- _Your objective_
The expected response is the full listing, retyped exactly, without its images.

>>>>

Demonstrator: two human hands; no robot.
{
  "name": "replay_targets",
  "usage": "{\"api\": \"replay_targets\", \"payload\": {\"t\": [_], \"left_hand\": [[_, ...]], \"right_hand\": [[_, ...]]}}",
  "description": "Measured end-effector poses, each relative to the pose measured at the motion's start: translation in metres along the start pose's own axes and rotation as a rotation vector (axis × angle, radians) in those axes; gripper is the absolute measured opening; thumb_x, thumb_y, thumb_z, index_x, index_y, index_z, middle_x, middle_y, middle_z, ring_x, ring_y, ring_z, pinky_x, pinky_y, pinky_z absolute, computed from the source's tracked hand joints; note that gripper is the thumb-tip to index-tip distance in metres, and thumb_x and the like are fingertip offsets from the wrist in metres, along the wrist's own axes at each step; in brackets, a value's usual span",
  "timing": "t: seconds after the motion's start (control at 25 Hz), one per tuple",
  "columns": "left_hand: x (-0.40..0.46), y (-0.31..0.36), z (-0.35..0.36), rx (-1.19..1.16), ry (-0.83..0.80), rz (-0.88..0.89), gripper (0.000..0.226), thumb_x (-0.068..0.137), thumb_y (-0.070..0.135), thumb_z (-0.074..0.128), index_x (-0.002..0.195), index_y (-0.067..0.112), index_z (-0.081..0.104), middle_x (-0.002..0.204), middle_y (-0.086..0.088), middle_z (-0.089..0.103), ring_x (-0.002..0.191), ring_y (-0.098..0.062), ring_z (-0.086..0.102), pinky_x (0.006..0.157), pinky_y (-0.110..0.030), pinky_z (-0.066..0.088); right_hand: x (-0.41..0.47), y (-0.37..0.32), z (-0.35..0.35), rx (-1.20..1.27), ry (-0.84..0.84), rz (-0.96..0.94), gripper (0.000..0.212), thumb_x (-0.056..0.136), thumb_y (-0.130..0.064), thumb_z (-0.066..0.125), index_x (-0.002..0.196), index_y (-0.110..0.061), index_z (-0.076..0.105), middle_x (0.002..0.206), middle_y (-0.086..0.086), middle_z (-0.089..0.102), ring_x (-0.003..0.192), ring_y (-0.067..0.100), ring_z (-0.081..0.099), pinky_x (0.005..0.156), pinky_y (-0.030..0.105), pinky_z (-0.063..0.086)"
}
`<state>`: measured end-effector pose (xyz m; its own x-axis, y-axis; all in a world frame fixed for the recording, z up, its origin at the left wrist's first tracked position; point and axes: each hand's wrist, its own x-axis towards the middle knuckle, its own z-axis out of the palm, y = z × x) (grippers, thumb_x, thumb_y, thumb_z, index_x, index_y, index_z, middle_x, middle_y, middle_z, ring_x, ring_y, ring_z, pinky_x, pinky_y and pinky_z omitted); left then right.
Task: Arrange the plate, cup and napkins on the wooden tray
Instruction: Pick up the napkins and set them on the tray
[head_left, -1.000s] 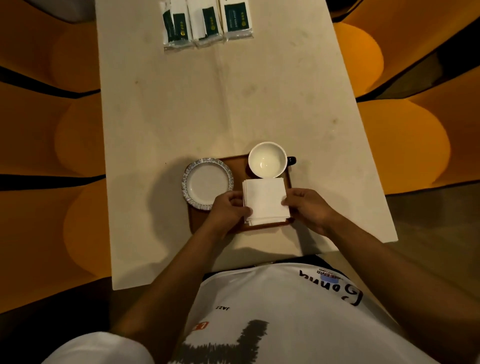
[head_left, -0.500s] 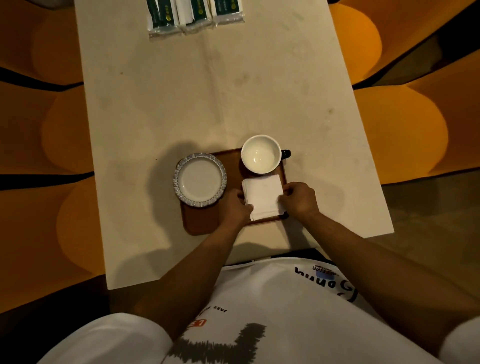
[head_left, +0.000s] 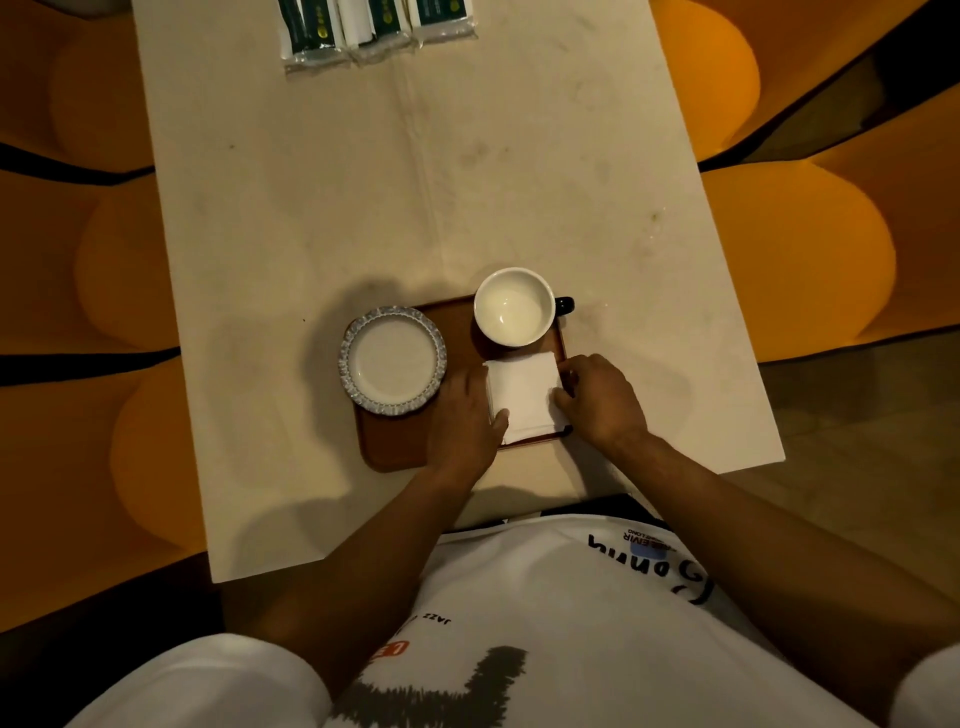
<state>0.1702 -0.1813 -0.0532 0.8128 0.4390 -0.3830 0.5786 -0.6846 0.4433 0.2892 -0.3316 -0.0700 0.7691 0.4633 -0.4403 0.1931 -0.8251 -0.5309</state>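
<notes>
A brown wooden tray (head_left: 395, 441) lies near the table's front edge. On its left part sits a small white plate (head_left: 393, 360) with a patterned rim, overhanging the tray's left side. A white cup (head_left: 513, 306) with a dark handle stands on the tray's far right corner. In front of the cup lies a stack of white napkins (head_left: 523, 394). My left hand (head_left: 464, 423) rests against the stack's left edge, thumb on top. My right hand (head_left: 602, 400) pinches the stack's right edge.
The pale table (head_left: 415, 182) stretches away from me. Three green-and-white wrapped napkin packs (head_left: 374, 26) lie side by side at its far end. Orange rounded seats (head_left: 789, 249) flank the table on both sides.
Both hands have stayed on the napkin stack, which now lies lower and flatter on the tray's right front part. My head has shifted, so the table sits slightly differently in view.
</notes>
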Motion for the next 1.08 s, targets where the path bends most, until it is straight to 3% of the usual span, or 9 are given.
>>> {"api": "replay_targets", "payload": {"t": [0.08,0.2,0.36,0.56,0.72,0.84,0.96,1.08], "left_hand": [[-0.002,-0.003,0.001,0.156,-0.040,0.138,0.070,0.094,0.037,0.059,0.152,0.009,0.031,0.157,-0.017,0.033,0.146,-0.033,0.031,0.118,-0.042,0.034],[-0.002,-0.006,0.008,0.266,-0.168,0.178,0.078,0.099,0.039,0.049,0.159,0.010,0.009,0.169,-0.015,0.004,0.156,-0.032,0.004,0.125,-0.042,0.016],[0.000,-0.008,0.016,0.298,-0.250,0.152,0.080,0.100,0.037,0.048,0.158,0.009,0.001,0.169,-0.016,-0.003,0.156,-0.032,0.000,0.126,-0.045,0.016],[0.003,-0.008,0.021,0.304,-0.237,0.133,0.082,0.099,0.036,0.051,0.158,0.010,0.001,0.169,-0.015,-0.004,0.156,-0.032,0.001,0.125,-0.046,0.018],[0.001,-0.005,0.020,0.276,-0.229,0.122,0.080,0.098,0.035,0.052,0.159,0.011,0.004,0.169,-0.014,0.000,0.156,-0.033,0.003,0.125,-0.047,0.017],[-0.004,-0.002,0.009,0.180,-0.130,0.121,0.073,0.095,0.036,0.053,0.156,0.010,0.021,0.165,-0.017,0.020,0.152,-0.033,0.019,0.123,-0.047,0.023],[-0.013,-0.004,-0.009,0.011,0.089,0.064,0.055,0.092,0.027,0.058,0.142,0.009,0.044,0.142,-0.017,0.051,0.128,-0.032,0.050,0.107,-0.044,0.044],[-0.017,-0.022,-0.028,-0.138,0.195,-0.140,0.040,0.093,0.021,0.057,0.131,0.007,0.055,0.126,-0.014,0.059,0.110,-0.030,0.058,0.094,-0.046,0.052]], "right_hand": [[0.000,0.004,-0.004,-0.008,-0.086,-0.107,0.052,0.089,-0.022,0.065,0.138,-0.022,0.047,0.115,0.009,0.054,0.096,0.025,0.058,0.083,0.031,0.048],[0.000,0.009,-0.007,-0.074,-0.257,-0.137,0.077,0.088,-0.016,0.065,0.152,-0.028,0.023,0.123,0.012,0.048,0.102,0.027,0.055,0.090,0.035,0.050],[-0.002,0.013,-0.005,-0.114,-0.342,-0.134,0.100,0.079,-0.014,0.076,0.155,-0.027,0.013,0.121,0.014,0.052,0.101,0.028,0.056,0.086,0.036,0.050],[-0.003,0.015,-0.003,-0.094,-0.309,-0.141,0.104,0.075,-0.014,0.080,0.154,-0.027,0.014,0.125,0.015,0.054,0.107,0.031,0.057,0.091,0.041,0.051],[-0.002,0.016,-0.003,-0.087,-0.321,-0.127,0.099,0.077,-0.018,0.078,0.153,-0.028,0.016,0.126,0.014,0.055,0.106,0.031,0.057,0.090,0.040,0.050],[-0.002,0.010,-0.002,-0.024,-0.217,-0.153,0.069,0.086,-0.024,0.066,0.147,-0.022,0.034,0.123,0.012,0.060,0.103,0.029,0.060,0.088,0.038,0.051],[0.001,-0.013,0.005,0.055,-0.083,-0.222,0.041,0.091,-0.025,0.059,0.131,-0.016,0.055,0.107,0.012,0.070,0.093,0.029,0.065,0.080,0.029,0.047],[0.006,-0.049,0.021,0.111,-0.150,-0.232,0.032,0.094,-0.022,0.057,0.124,-0.012,0.061,0.106,0.015,0.073,0.096,0.031,0.067,0.084,0.033,0.049]]}}
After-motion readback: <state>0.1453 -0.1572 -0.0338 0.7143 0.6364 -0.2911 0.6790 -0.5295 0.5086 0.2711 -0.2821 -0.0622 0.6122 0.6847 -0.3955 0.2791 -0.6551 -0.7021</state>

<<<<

- _Answer section_
Demonstrator: two human hands; no robot.
{
  "name": "replay_targets",
  "usage": "{\"api\": \"replay_targets\", \"payload\": {\"t\": [_], \"left_hand\": [[_, ...]], \"right_hand\": [[_, ...]]}}",
  "description": "Measured end-effector poses, each relative to the pose measured at the motion's start: translation in metres along the start pose's own axes and rotation as a rotation vector (axis × angle, radians) in those axes; gripper is the absolute measured opening; thumb_x, thumb_y, thumb_z, index_x, index_y, index_z, middle_x, middle_y, middle_z, ring_x, ring_y, ring_z, pinky_x, pinky_y, pinky_z absolute, computed from the source's tracked hand joints; note that gripper is the thumb-tip to index-tip distance in metres, and thumb_x and the like are fingertip offsets from the wrist in metres, along the wrist's own axes at each step; in brackets, a value's usual span",
  "timing": "t: seconds after the motion's start (control at 25 Hz), one per tuple",
  "columns": "left_hand: x (-0.40..0.46), y (-0.31..0.36), z (-0.35..0.36), rx (-1.19..1.16), ry (-0.83..0.80), rz (-0.88..0.89), gripper (0.000..0.226), thumb_x (-0.068..0.137), thumb_y (-0.070..0.135), thumb_z (-0.074..0.128), index_x (-0.002..0.195), index_y (-0.067..0.112), index_z (-0.081..0.104), middle_x (-0.002..0.204), middle_y (-0.086..0.088), middle_z (-0.089..0.103), ring_x (-0.002..0.191), ring_y (-0.098..0.062), ring_z (-0.086..0.102), pinky_x (0.006..0.157), pinky_y (-0.110..0.030), pinky_z (-0.066..0.088); right_hand: x (-0.41..0.47), y (-0.37..0.32), z (-0.35..0.35), rx (-1.20..1.27), ry (-0.84..0.84), rz (-0.96..0.94), gripper (0.000..0.212), thumb_x (-0.056..0.136), thumb_y (-0.130..0.064), thumb_z (-0.066..0.125), index_x (-0.002..0.196), index_y (-0.110..0.061), index_z (-0.076..0.105), middle_x (0.002..0.206), middle_y (-0.086..0.086), middle_z (-0.089..0.102), ring_x (-0.003..0.192), ring_y (-0.067..0.100), ring_z (-0.081..0.099), pinky_x (0.005..0.156), pinky_y (-0.030..0.105), pinky_z (-0.063..0.086)"
}
`<state>`: measured end-effector pose (xyz m; its own x-axis, y-axis; all in a world frame fixed for the recording, z up, its origin at the left wrist's first tracked position; point and axes: each hand's wrist, its own x-axis towards the middle knuckle, its own z-axis out of the palm, y = z × x) (grippers, thumb_x, thumb_y, thumb_z, index_x, index_y, index_z, middle_x, middle_y, middle_z, ring_x, ring_y, ring_z, pinky_x, pinky_y and pinky_z omitted); left then right.
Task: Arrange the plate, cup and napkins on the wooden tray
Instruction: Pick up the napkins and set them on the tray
[head_left, -1.000s] 
[head_left, -0.500s] 
[head_left, +0.000s] 
<state>0.1702 -0.1813 -0.0532 0.8128 0.4390 -0.3830 0.5786 -0.6846 0.4433 0.2892 -0.3316 -0.0700 0.7691 0.4633 -0.4403 0.1931 -0.8251 -0.5309</state>
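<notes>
A brown wooden tray (head_left: 395, 441) lies near the table's front edge. On its left part sits a small white plate (head_left: 393, 360) with a patterned rim, overhanging the tray's left side. A white cup (head_left: 513, 306) with a dark handle stands on the tray's far right corner. In front of the cup lies a stack of white napkins (head_left: 523, 394). My left hand (head_left: 464, 423) rests against the stack's left edge, thumb on top. My right hand (head_left: 602, 400) pinches the stack's right edge.
The pale table (head_left: 415, 182) stretches away from me. Three green-and-white wrapped napkin packs (head_left: 374, 26) lie side by side at its far end. Orange rounded seats (head_left: 789, 249) flank the table on both sides.
Both hands have stayed on the napkin stack, which now lies lower and flatter on the tray's right front part. My head has shifted, so the table sits slightly differently in view.
</notes>
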Motion for the next 1.08 s, targets where the path bends most, until it is straight to 3% of the usual span, or 9 are given.
>>> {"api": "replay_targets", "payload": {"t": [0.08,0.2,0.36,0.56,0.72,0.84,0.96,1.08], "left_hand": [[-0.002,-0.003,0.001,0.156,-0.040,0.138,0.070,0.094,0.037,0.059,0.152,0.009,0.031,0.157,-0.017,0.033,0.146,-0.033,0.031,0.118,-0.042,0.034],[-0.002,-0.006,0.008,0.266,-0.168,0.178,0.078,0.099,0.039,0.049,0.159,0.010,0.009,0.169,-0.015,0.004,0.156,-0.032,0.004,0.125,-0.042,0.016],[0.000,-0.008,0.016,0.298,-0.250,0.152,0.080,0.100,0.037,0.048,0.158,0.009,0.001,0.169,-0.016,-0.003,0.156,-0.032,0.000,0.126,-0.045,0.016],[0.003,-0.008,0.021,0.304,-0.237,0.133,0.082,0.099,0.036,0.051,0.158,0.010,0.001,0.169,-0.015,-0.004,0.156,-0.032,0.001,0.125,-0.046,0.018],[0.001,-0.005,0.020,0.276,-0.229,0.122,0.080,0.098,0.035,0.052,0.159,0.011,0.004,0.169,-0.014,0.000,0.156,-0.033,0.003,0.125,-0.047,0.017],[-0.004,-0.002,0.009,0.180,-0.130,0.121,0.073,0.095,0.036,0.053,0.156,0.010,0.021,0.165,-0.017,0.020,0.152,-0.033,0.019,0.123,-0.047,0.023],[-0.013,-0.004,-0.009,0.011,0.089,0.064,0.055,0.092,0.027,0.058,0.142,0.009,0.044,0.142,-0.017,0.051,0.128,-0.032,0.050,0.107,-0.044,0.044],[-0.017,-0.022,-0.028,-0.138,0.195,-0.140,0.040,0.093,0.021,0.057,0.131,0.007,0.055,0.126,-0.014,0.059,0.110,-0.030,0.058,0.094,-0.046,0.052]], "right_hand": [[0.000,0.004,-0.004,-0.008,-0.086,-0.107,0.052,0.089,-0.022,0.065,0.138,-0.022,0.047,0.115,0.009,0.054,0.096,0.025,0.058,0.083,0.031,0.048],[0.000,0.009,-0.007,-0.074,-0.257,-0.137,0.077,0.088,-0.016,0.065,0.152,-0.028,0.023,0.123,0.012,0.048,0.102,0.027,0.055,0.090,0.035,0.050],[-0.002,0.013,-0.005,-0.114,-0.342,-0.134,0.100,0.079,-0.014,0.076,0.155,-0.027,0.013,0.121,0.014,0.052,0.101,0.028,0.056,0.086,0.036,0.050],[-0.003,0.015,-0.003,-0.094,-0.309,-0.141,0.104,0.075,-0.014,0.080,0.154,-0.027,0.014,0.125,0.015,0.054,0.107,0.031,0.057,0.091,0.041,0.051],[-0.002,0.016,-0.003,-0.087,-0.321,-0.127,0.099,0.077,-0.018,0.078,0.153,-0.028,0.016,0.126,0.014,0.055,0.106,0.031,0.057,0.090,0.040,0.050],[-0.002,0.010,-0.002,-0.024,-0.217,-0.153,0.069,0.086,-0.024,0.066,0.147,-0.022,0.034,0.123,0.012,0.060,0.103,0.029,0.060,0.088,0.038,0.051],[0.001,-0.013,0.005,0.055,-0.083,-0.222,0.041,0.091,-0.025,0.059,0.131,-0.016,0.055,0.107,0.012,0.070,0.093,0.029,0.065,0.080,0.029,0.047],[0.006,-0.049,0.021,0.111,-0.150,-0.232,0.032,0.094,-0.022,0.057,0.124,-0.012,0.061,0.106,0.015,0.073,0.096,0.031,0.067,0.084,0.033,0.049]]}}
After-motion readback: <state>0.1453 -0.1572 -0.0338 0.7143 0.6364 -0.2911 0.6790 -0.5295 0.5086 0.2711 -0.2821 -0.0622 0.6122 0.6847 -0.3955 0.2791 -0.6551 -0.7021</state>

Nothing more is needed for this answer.